Clotilda came back with a countenance illumined with joy, and with eyes which had wept much, and with heavenly features in which shone an unnamable, not so much more ardent as more tender, love. Not for some time could she sufficiently command her emotions to communicate to Victor something of the interview: for I think I can detect that it was not all. The Parson's wife—Clotilda related—received her with a look full of crushing sorrows, but neither with coldness nor suspicion. At first neither could do anything but weep, and they spoke not a word; Clotilda was still more overcome, and her tears still continued to flow, when she began to relate her betrothal. She laid the hand of her friend upon her heart, and said: "Now is our friendship severely tried. I still believe in yours,—believe in mine!—O only this once, dear friend, stand firm! Heavy secrets, over which I have no right and to which I have only in a small degree the key, bring us all so near to these dreadful misunderstandings. Only this time rely upon it firmly, that you and I are changing our relation to each other as little as our characters."—Here the Parson's wife beheld her with a great look in which the old love for Victor still gleamed on, and then embraced her all at once with dry eyes and said: "Yes, I rely upon you, do you what you will, and though I should at last be the only soul left."—The last addition would at another time have offended Clotilda; ah, it could not do so now; O, she was glad to have something to forgive!

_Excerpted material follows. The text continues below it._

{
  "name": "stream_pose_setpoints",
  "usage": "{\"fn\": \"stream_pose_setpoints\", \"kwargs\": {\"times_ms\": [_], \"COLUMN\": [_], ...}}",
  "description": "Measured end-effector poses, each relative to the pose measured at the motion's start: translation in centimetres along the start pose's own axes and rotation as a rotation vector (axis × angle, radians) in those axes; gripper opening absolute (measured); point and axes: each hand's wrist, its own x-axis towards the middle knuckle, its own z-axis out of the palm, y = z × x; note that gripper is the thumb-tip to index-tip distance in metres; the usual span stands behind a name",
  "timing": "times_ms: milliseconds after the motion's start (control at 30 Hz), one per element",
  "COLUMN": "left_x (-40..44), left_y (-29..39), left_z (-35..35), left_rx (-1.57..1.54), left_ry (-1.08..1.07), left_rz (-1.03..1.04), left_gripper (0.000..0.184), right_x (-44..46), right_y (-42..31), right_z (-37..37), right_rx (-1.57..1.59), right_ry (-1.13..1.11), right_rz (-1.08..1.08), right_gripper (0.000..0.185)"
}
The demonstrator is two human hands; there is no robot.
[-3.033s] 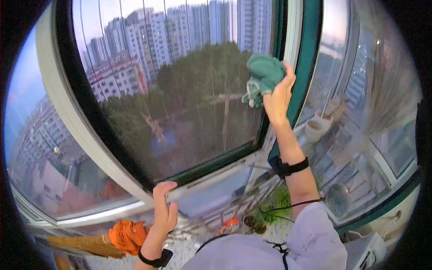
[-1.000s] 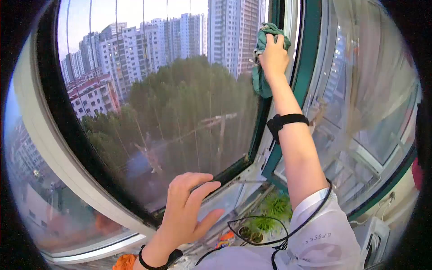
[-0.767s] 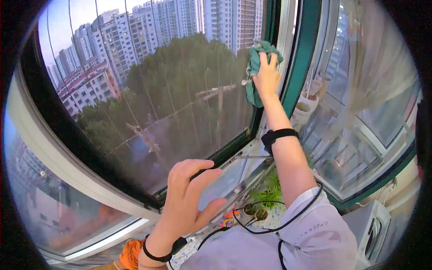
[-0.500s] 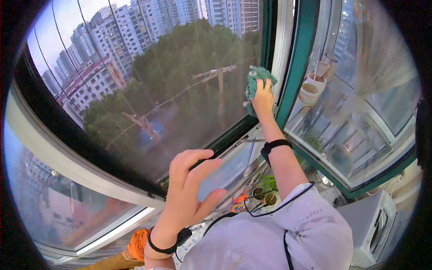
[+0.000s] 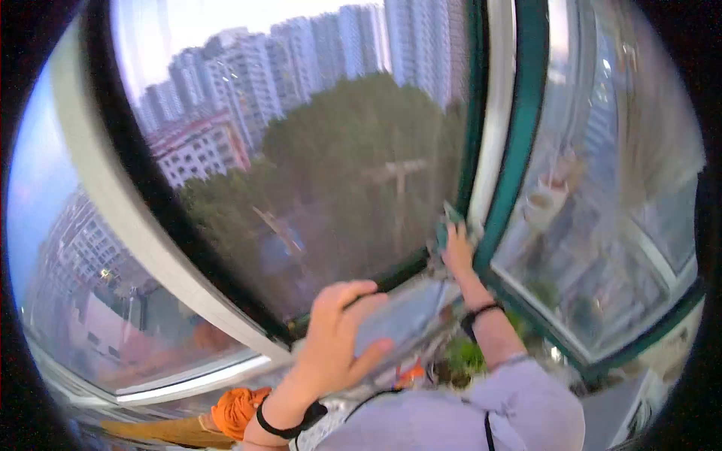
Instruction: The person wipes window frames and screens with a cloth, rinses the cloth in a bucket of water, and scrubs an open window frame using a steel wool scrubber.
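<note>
My right hand (image 5: 457, 248) presses a green cloth (image 5: 444, 231) at the lower right corner of the window screen (image 5: 338, 218), where the dark frame meets the white one. Part of the cloth is covered by the fingers, and motion blurs it. Nearer to me, my left hand (image 5: 342, 334) is raised in front of the window's lower edge. Its fingers are curved and the thumb stands apart, with nothing in between. A black band circles each wrist.
On the right stands a green-framed glass pane (image 5: 587, 278), with a white pot (image 5: 543, 204) seen through it. Below the sill are a green plant (image 5: 465, 355) and an orange packet (image 5: 410, 373). An orange cloth (image 5: 237, 412) lies at the lower left.
My right hand has slid the green cloth down along the frame to the lower corner. My left hand keeps its curved pose, and the whole view has tilted.
</note>
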Motion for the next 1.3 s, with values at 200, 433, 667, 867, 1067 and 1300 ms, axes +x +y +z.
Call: {"fn": "stream_pose_setpoints", "kwargs": {"times_ms": [200, 433, 667, 867, 1067, 1300], "left_x": [3.2, 9.1, 11.7, 13.4, 14.8, 15.2], "left_y": [-0.6, -0.5, -0.9, -1.5, -1.2, -1.8], "left_z": [-4.5, -13.1, -20.3, -22.0, -22.2, -20.6], "left_rx": [0.270, 0.743, 1.027, 1.125, 1.102, 1.066], "left_ry": [0.118, 0.408, 0.521, 0.451, 0.397, 0.362], "left_rz": [0.045, 0.180, 0.234, 0.227, 0.288, 0.291], "left_gripper": [0.052, 0.046, 0.042, 0.045, 0.045, 0.046], "right_x": [3.6, 16.2, 26.4, 29.3, 33.6, 34.7], "right_y": [-6.2, -23.4, -41.1, -53.2, -62.6, -60.3], "right_z": [-10.2, -27.0, -38.0, -43.2, -44.9, -44.3], "right_rx": [0.271, 0.303, 0.128, 0.056, 0.131, -0.087], "right_ry": [0.189, 0.735, 1.133, 1.243, 1.486, 1.525], "right_rz": [-0.113, -0.617, -1.079, -1.175, -1.054, -1.176], "right_gripper": [0.058, 0.059, 0.044, 0.026, 0.007, 0.008]}}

After the narration she told her friend, that, in case the invisibleness and the silence of his Lordship lasted much longer, she should perhaps, rather than wait, undertake the toilsome journey to London to her and Flamin's mother, in order to persuade the latter, as the solution of all these dangerous riddles, to come to Germany.—Ah, could Victor's self-sacrificing heart make an objection to the sacrifices of others?—No! his woe was redoubled, but also his respect and love.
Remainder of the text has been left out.